2. Which is stronger: PATADAY ONCE DAILY RELIEF or AMPHOTERICIN B?

Potency comparisons between PATADAY ONCE DAILY RELIEF and AMPHOTERICIN B depend on the specific clinical indication. These are agents from distinct pharmacological classes and are not directly interchangeable by dose. A physician or clinical pharmacist should guide any therapeutic switching decisions.

3. What is the standard dosing for PATADAY ONCE DAILY RELIEF vs AMPHOTERICIN B?

The standard adult dose of PATADAY ONCE DAILY RELIEF is: 1 drop in each affected eye once daily. The ophthalmic solution is 0.2% (olopatadine hydrochloride).. The standard adult dose of AMPHOTERICIN B is: 0.5-1.5 mg/kg/day IV over 2-6 hours; for invasive aspergillosis, 1 mg/kg/day; for cryptococcal meningitis, 0.7 mg/kg/day IV in combination with flucytosine; liposomal formulation: 3-5 mg/kg/day IV. Maximum dose: 1.5 mg/kg/day for conventional amphotericin B deoxycholate.. Dosing should always be individualized based on indication, renal and hepatic function, age, and other patient factors.

4. Can you take PATADAY ONCE DAILY RELIEF and AMPHOTERICIN B together?

No direct drug-drug interaction has been formally documented between PATADAY ONCE DAILY RELIEF and AMPHOTERICIN B in current clinical databases. However, individual patient risk factors including other medications, organ function, and comorbidities should always be evaluated by a qualified healthcare provider.
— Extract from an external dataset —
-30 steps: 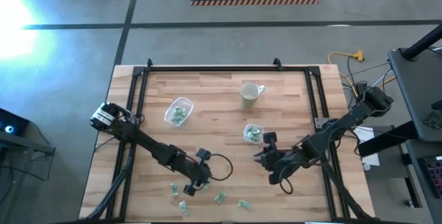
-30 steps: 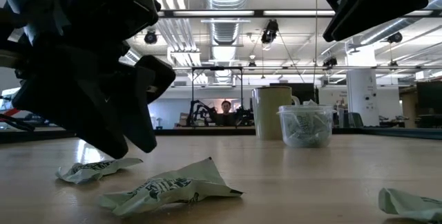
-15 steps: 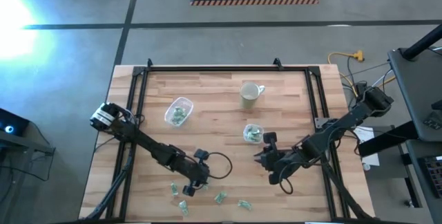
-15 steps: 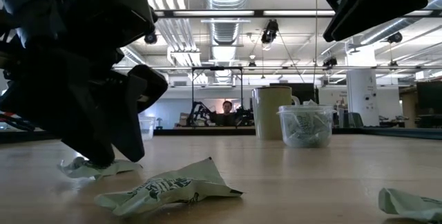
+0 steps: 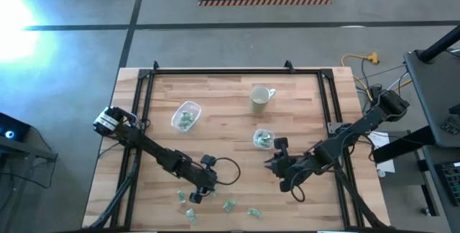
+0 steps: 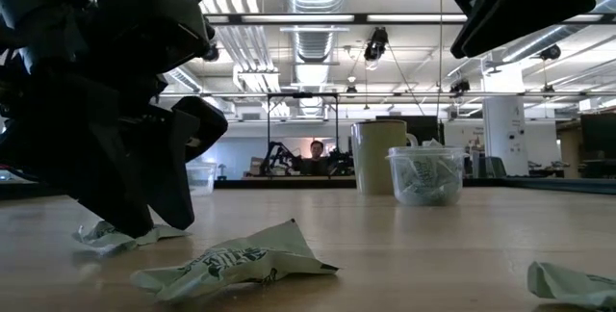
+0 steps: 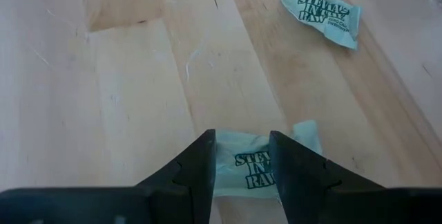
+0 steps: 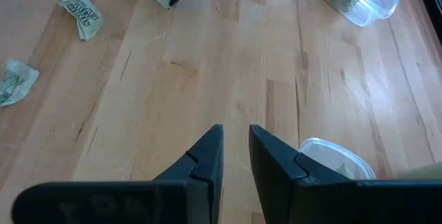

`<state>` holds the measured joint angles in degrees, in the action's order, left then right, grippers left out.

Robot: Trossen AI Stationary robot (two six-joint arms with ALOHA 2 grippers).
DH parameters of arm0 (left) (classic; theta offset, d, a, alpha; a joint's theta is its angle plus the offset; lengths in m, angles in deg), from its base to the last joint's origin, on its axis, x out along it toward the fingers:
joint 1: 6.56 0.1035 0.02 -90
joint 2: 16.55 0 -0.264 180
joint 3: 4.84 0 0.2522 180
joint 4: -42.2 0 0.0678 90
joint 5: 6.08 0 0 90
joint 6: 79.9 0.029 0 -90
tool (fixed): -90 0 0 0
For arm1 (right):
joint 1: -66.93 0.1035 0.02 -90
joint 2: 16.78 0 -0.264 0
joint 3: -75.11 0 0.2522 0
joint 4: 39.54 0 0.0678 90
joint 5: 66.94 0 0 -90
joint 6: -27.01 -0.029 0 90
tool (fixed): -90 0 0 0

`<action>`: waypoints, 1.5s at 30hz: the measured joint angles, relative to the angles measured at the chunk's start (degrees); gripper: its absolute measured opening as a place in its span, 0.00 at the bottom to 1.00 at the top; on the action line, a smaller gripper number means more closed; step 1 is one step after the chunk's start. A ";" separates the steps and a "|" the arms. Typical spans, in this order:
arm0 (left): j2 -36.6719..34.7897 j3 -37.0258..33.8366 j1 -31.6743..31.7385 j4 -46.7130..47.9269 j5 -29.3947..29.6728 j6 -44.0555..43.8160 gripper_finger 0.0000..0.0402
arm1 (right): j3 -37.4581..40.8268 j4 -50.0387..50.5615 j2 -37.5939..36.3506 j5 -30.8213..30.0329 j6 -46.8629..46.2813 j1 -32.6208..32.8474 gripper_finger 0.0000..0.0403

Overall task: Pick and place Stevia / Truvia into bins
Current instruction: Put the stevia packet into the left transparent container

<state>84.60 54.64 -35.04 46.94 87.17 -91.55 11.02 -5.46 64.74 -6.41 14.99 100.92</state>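
Note:
Several green-and-white packets lie flat near the table's near edge [image 5: 229, 206], [image 5: 191, 213], [image 6: 231, 259]. My left gripper [image 5: 196, 194] is open and down at the table, its fingers either side of one packet [image 7: 243, 172], which lies flat on the wood; one corner [image 7: 307, 133] shows beyond a finger. My right gripper [image 5: 277, 165] hangs above the table near the smaller bin [image 5: 262, 139], holding nothing, its fingers open by a narrow gap [image 8: 235, 146]. The wider bin [image 5: 185, 116] stands farther left; both hold packets. My left gripper comes at the packet from above, slanting, one finger [image 7: 200, 162] at its edge and the other finger [image 7: 293, 162] over its printed part [image 7: 259, 172]. Whether the fingers touch the paper, I cannot tell. The packet lies flat on the table.
A pale mug [image 5: 259, 98] stands toward the far edge, behind the smaller bin [image 6: 423, 175]. A black cable loops beside the left gripper [image 5: 228, 172]. Another packet [image 7: 321, 13] lies ahead of the left fingers. Bare wood lies between the two grippers.
My left gripper has moved down and toward the table's near left corner, coming down over the packet there with its fingers apart. The packet has stayed on the wood. The right arm has kept still.

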 joint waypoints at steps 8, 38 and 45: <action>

5. Are PATADAY ONCE DAILY RELIEF and AMPHOTERICIN B safe during pregnancy?

The maternal-fetal safety profiles differ. PATADAY ONCE DAILY RELIEF is classified as Category C. Pregnancy Category C. In animal studies, olopatadine (0.4 mg/kg/day SC) produced no teratogenic effects but caused reduced fetal weight and delayed ossification at maternally toxic. AMPHOTERICIN B is classified as Category C. FDA Pregnancy Category B. Animal studies show no evidence of fetal harm; no adequate human studies in first trimester. Use during pregnancy only if clearly needed. Limited data sug. Always consult a maternal-fetal medicine specialist before taking either drug during pregnancy or lactation.